Would you return the listing exactly as written, apart from its pictures?

·····

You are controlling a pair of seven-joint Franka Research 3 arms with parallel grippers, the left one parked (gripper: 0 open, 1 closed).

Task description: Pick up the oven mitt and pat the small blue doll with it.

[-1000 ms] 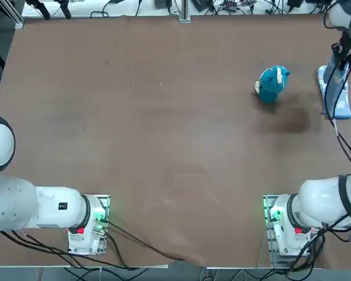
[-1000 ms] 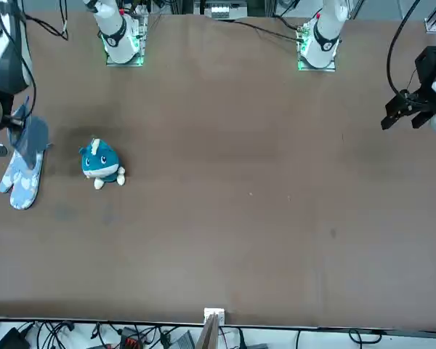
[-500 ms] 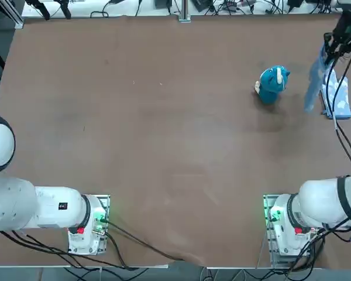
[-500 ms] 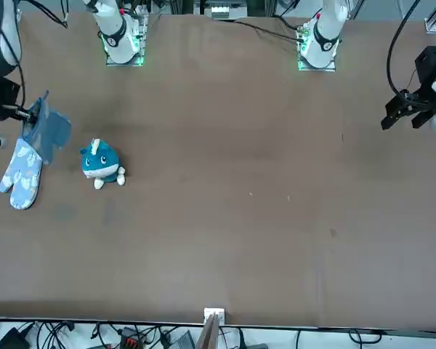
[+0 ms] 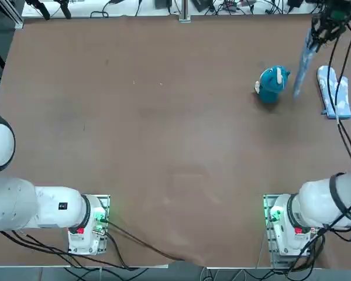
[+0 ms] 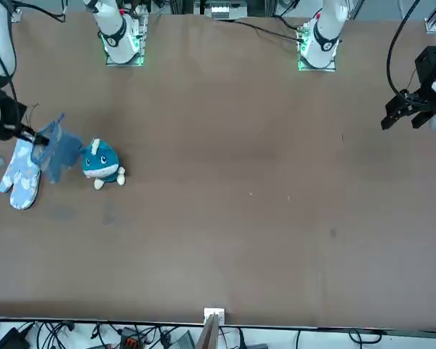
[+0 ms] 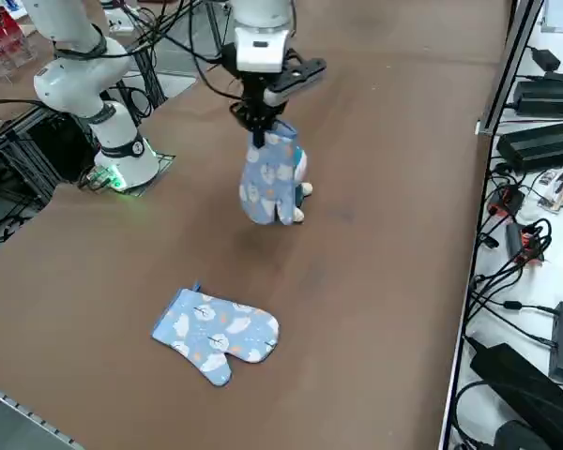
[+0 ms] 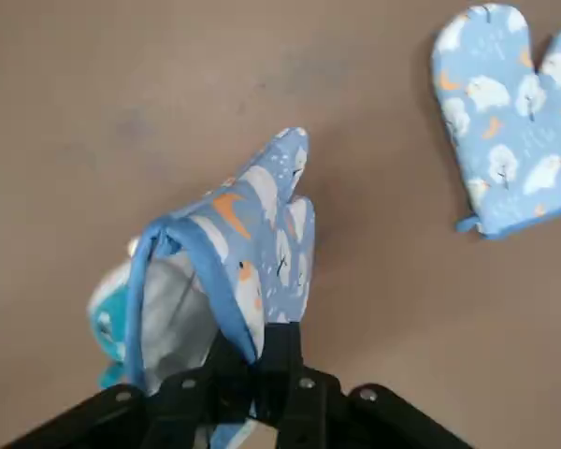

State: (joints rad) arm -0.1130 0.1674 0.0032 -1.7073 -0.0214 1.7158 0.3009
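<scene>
Here we find the brown worktop (image 5: 164, 129) almost bare, carrying only a few things gathered toward its far right corner as the robot sees it. A second oven mitt (image 7: 216, 331) lies flat on the worktop with its thumb and fingertips pointing away from the arm bases; in the top view this second mitt (image 5: 333, 91) sits close to the right edge, and in the front view it (image 6: 19, 174) lies at the far left. Cables and black power boxes (image 7: 544, 141) run along the rail beyond the worktop edge, off the working surface. Nothing stands between the held mitt and the doll. The right gripper (image 7: 260, 120) is raised above the worktop with its fingers pinched closed on the cuff edge of the oven mitt (image 7: 270, 183), which hangs down from it with the open cuff uppermost and the fingertip end lowest. In the wrist view we see the gripper (image 8: 262, 369) clamping the bound blue hem, the mitt (image 8: 252, 253) drooping away from it, its grey lining showing at the opening. The small blue doll (image 5: 272, 84) stands on the worktop just beside the hanging mitt (image 5: 300, 61), on the side toward the worktop's middle, while the spare mitt lies on the other side. In the front view the mitt (image 6: 58, 151) hangs right next to the doll (image 6: 99, 163); whether they touch we cannot tell. From the right side the doll is mostly hidden behind the mitt.
</scene>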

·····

YOUR RESPONSE
You are controlling a pair of seven-joint Franka Research 3 arms with parallel grippers, the left one parked (gripper: 0 open, 1 closed).

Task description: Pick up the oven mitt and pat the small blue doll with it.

[-1000 ms] 
[-1000 ms] 
[-500 ms] 
[-500 ms] 
[+0 ms] 
[+0 ms] 
[+0 ms] 
[+0 ms] 

State: (joints rad) arm -0.1130 0.1674 0.0032 -1.7073 -0.0214 1.7158 0.3009
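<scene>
Here we find the brown worktop (image 5: 164, 129) almost bare, carrying only a few things gathered toward its far right corner as the robot sees it. A second oven mitt (image 7: 216, 331) lies flat on the worktop with its thumb and fingertips pointing away from the arm bases; in the top view this second mitt (image 5: 333, 91) sits close to the right edge, and in the front view it (image 6: 19, 174) lies at the far left. Cables and black power boxes (image 7: 544, 141) run along the rail beyond the worktop edge, off the working surface. Nothing stands between the held mitt and the doll. The right gripper (image 7: 260, 120) is raised above the worktop with its fingers pinched closed on the cuff edge of the oven mitt (image 7: 270, 183), which hangs down from it with the open cuff uppermost and the fingertip end lowest. In the wrist view we see the gripper (image 8: 262, 369) clamping the bound blue hem, the mitt (image 8: 252, 253) drooping away from it, its grey lining showing at the opening. The small blue doll (image 5: 272, 84) stands on the worktop just beside the hanging mitt (image 5: 300, 61), on the side toward the worktop's middle, while the spare mitt lies on the other side. In the front view the mitt (image 6: 58, 151) hangs right next to the doll (image 6: 99, 163); whether they touch we cannot tell. From the right side the doll is mostly hidden behind the mitt.
</scene>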

This finishes the output for the exercise.